"""
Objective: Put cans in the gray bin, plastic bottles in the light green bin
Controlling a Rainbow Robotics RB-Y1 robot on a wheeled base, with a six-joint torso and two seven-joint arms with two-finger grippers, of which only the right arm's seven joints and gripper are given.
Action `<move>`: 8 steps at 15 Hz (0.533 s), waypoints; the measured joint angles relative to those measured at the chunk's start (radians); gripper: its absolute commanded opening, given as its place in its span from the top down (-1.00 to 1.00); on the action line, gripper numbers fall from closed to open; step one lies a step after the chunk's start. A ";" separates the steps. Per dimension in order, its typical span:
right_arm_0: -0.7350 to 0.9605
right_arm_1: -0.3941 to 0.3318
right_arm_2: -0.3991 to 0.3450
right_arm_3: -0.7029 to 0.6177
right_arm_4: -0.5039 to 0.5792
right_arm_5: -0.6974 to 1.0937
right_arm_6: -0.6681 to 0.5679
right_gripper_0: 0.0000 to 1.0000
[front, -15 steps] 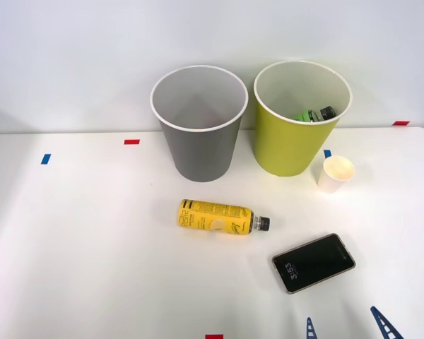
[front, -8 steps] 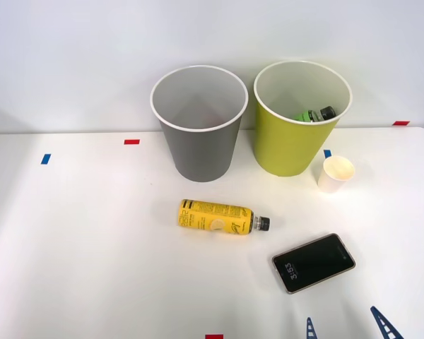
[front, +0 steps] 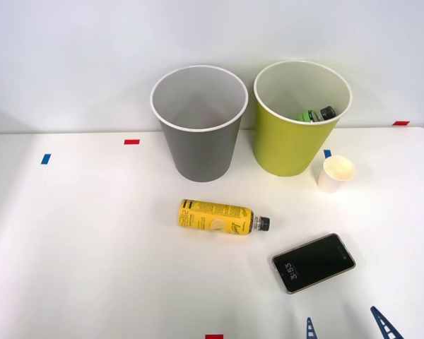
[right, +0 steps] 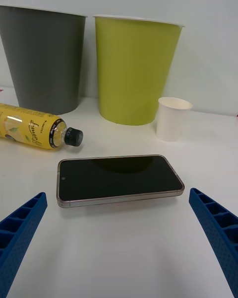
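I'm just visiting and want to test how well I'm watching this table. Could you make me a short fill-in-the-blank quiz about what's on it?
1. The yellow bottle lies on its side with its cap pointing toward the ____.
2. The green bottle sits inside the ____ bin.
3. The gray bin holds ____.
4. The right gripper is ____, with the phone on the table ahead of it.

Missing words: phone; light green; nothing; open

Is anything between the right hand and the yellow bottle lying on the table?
Yes. A phone lies flat on the table directly ahead of the open right hand, with the yellow bottle beyond it, to its left. From the bottle to the light green bin nothing visible stands.
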 measured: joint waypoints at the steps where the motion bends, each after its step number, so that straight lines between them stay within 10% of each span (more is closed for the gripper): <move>1: 0.000 0.000 0.000 0.000 0.000 0.000 0.000 -1.00; 8: -0.147 -0.054 -0.002 -0.148 -0.019 0.358 0.011 -1.00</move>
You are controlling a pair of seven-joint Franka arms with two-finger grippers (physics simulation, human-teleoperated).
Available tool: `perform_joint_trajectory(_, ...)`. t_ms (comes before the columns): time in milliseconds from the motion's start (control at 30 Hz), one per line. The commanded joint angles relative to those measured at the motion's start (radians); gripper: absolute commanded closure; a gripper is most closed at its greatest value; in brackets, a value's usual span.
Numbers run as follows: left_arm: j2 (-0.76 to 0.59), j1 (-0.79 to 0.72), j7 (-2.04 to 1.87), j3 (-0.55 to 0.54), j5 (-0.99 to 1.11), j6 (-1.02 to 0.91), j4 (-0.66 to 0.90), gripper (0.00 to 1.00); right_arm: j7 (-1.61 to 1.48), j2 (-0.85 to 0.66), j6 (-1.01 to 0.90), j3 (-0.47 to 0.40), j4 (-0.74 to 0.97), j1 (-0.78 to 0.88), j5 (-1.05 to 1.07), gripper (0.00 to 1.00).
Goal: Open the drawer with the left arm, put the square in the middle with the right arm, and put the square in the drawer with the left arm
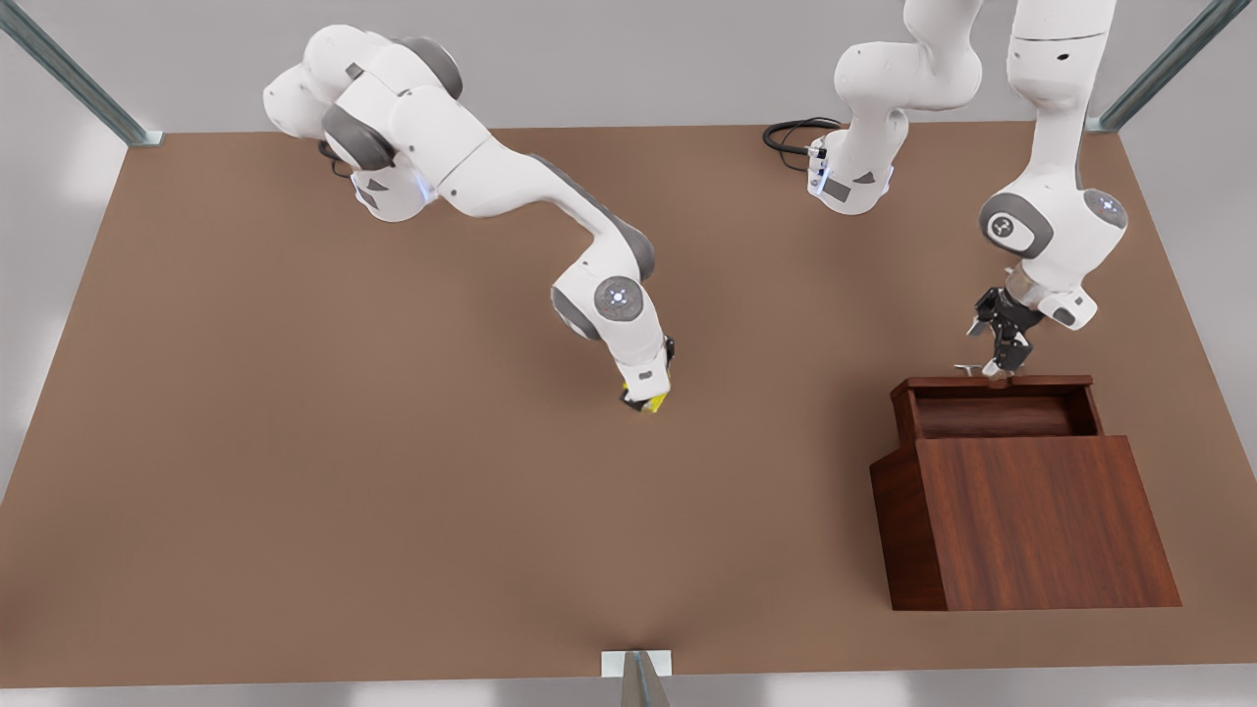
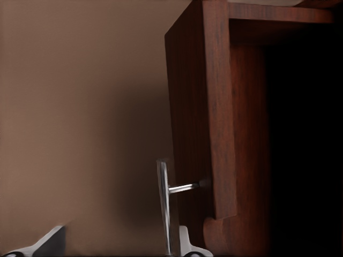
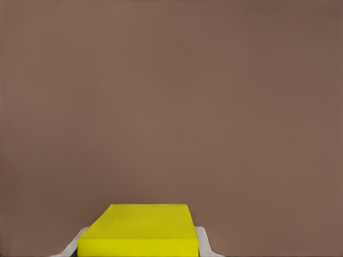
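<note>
Yellow cube, mostly hidden, held in the right gripper at mid-table.
Left gripper, fingers parted around the pulled-out drawer's handle.

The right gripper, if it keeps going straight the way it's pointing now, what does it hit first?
Most likely the bare table. The right gripper, shut on the yellow square, points down at the tabletop, and the right wrist view has nothing else ahead. How much gap remains is unclear.
</note>
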Motion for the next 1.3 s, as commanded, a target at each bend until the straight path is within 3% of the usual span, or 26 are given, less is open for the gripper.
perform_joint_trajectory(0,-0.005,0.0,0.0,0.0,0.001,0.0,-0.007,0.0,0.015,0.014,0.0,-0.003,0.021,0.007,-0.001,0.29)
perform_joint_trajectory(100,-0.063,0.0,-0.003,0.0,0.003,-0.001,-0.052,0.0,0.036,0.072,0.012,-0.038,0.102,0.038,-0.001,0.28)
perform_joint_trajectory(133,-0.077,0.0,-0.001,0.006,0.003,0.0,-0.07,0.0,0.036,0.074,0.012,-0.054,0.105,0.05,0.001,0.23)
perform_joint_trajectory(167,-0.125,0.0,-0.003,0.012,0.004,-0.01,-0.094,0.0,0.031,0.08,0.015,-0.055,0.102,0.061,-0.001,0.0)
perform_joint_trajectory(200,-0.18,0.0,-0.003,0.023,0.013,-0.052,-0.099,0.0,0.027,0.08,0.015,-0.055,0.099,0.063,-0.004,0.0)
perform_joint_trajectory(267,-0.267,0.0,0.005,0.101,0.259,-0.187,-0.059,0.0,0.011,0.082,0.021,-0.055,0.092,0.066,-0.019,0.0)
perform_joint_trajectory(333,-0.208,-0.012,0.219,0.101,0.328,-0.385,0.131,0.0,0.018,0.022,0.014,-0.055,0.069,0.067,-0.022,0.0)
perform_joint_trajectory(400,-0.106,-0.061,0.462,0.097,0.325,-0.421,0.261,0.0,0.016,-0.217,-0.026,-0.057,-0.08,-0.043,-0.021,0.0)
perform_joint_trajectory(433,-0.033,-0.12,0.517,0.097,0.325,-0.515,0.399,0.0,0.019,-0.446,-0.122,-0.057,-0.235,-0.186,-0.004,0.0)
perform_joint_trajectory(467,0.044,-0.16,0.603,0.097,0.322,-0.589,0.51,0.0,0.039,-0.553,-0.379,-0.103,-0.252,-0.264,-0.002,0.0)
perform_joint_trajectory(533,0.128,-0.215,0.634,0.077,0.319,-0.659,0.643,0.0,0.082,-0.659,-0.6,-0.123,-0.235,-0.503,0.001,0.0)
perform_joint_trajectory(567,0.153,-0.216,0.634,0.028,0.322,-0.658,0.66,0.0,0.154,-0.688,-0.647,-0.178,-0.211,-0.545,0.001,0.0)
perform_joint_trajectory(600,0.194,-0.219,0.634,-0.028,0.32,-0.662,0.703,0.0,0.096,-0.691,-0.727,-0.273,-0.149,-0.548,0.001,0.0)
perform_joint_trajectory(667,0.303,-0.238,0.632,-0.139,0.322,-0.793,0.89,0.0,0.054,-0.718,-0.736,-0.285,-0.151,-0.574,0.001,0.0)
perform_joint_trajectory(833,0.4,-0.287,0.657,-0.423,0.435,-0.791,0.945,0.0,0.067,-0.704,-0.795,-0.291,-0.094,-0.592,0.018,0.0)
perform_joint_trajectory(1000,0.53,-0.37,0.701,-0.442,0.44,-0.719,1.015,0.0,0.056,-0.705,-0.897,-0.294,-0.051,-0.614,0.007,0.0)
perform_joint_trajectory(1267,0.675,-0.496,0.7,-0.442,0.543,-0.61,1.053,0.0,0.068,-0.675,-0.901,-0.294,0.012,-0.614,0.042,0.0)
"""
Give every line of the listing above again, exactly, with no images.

Objective: Put cans in the gray bin, plastic bottles in the light green bin
Controlling a Rainbow Robotics RB-Y1 robot on a wheeled base, with a six-joint torso and two seven-joint arms with two-finger grippers, of which only the right arm's seven joints and gripper are given.
Action `<move>`: 8 steps at 15 Hz (0.533 s), waypoints; the measured joint angles relative to those measured at the chunk's start (radians); gripper: its absolute commanded opening, given as its place in its span from the top down (-1.00 to 1.00); on the action line, gripper numbers fall from closed to open; step one lies a step after the chunk's start. A ";" separates the steps. Per dimension in order, its typical span:
right_arm_0: -0.7350 to 0.9605
right_arm_1: -0.3941 to 0.3318
right_arm_2: -0.3991 to 0.3450
right_arm_3: -0.7029 to 0.6177
right_arm_4: -0.5039 to 0.5792
right_arm_5: -0.6974 to 1.0937
right_arm_6: -0.6681 to 0.5679
right_gripper_0: 0.0000 to 1.0000
[front, -15 steps] 
[front, -8 steps] 
[front, +0 steps] 
[right, +0 steps] 
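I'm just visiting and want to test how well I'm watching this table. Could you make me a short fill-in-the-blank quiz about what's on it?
1. The yellow bottle lies on its side with its cap pointing toward the ____.
2. The green bottle sits inside the ____ bin.
3. The gray bin holds ____.
4. The right gripper is ____, with the phone on the table ahead of it.

Missing words: phone; light green; nothing; open

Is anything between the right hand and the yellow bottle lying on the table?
Yes. A phone lies flat on the table directly ahead of the open right hand, with the yellow bottle beyond it, to its left. From the bottle to the light green bin nothing visible stands.
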 measured: joint waypoints at the steps where the motion bends, each after its step number, so that straight lines between them stay within 10% of each span (more is closed for the gripper): <move>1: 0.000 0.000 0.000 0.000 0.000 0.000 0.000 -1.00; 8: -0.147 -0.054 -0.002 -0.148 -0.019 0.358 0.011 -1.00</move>
You are controlling a pair of seven-joint Franka arms with two-finger grippers (physics simulation, human-teleoperated).
Available tool: `perform_joint_trajectory(_, ...)`. t_ms (comes before the columns): time in milliseconds from the motion's start (control at 30 Hz), one per line. The commanded joint angles relative to those measured at the motion's start (radians); gripper: absolute commanded closure; a gripper is most closed at its greatest value; in brackets, a value's usual span.
Numbers run as follows: left_arm: j2 (-0.76 to 0.59), j1 (-0.79 to 0.72), j7 (-2.04 to 1.87), j3 (-0.55 to 0.54), j5 (-0.99 to 1.11), j6 (-1.02 to 0.91), j4 (-0.66 to 0.90), gripper (0.00 to 1.00); right_arm: j7 (-1.61 to 1.48), j2 (-0.85 to 0.66), j6 (-1.01 to 0.90), j3 (-0.47 to 0.40), j4 (-0.74 to 0.97), j1 (-0.78 to 0.88), j5 (-1.05 to 1.07), gripper (0.00 to 1.00).
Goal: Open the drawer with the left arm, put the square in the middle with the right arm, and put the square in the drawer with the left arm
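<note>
Yellow cube, mostly hidden, held in the right gripper at mid-table.
Left gripper, fingers parted around the pulled-out drawer's handle.

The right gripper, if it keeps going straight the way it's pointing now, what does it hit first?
Most likely the bare table. The right gripper, shut on the yellow square, points down at the tabletop, and the right wrist view has nothing else ahead. How much gap remains is unclear.
</note>
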Motion for the next 1.3 s, as commanded, a target at each bend until the straight path is within 3% of the usual span, or 26 are given, less is open for the gripper.
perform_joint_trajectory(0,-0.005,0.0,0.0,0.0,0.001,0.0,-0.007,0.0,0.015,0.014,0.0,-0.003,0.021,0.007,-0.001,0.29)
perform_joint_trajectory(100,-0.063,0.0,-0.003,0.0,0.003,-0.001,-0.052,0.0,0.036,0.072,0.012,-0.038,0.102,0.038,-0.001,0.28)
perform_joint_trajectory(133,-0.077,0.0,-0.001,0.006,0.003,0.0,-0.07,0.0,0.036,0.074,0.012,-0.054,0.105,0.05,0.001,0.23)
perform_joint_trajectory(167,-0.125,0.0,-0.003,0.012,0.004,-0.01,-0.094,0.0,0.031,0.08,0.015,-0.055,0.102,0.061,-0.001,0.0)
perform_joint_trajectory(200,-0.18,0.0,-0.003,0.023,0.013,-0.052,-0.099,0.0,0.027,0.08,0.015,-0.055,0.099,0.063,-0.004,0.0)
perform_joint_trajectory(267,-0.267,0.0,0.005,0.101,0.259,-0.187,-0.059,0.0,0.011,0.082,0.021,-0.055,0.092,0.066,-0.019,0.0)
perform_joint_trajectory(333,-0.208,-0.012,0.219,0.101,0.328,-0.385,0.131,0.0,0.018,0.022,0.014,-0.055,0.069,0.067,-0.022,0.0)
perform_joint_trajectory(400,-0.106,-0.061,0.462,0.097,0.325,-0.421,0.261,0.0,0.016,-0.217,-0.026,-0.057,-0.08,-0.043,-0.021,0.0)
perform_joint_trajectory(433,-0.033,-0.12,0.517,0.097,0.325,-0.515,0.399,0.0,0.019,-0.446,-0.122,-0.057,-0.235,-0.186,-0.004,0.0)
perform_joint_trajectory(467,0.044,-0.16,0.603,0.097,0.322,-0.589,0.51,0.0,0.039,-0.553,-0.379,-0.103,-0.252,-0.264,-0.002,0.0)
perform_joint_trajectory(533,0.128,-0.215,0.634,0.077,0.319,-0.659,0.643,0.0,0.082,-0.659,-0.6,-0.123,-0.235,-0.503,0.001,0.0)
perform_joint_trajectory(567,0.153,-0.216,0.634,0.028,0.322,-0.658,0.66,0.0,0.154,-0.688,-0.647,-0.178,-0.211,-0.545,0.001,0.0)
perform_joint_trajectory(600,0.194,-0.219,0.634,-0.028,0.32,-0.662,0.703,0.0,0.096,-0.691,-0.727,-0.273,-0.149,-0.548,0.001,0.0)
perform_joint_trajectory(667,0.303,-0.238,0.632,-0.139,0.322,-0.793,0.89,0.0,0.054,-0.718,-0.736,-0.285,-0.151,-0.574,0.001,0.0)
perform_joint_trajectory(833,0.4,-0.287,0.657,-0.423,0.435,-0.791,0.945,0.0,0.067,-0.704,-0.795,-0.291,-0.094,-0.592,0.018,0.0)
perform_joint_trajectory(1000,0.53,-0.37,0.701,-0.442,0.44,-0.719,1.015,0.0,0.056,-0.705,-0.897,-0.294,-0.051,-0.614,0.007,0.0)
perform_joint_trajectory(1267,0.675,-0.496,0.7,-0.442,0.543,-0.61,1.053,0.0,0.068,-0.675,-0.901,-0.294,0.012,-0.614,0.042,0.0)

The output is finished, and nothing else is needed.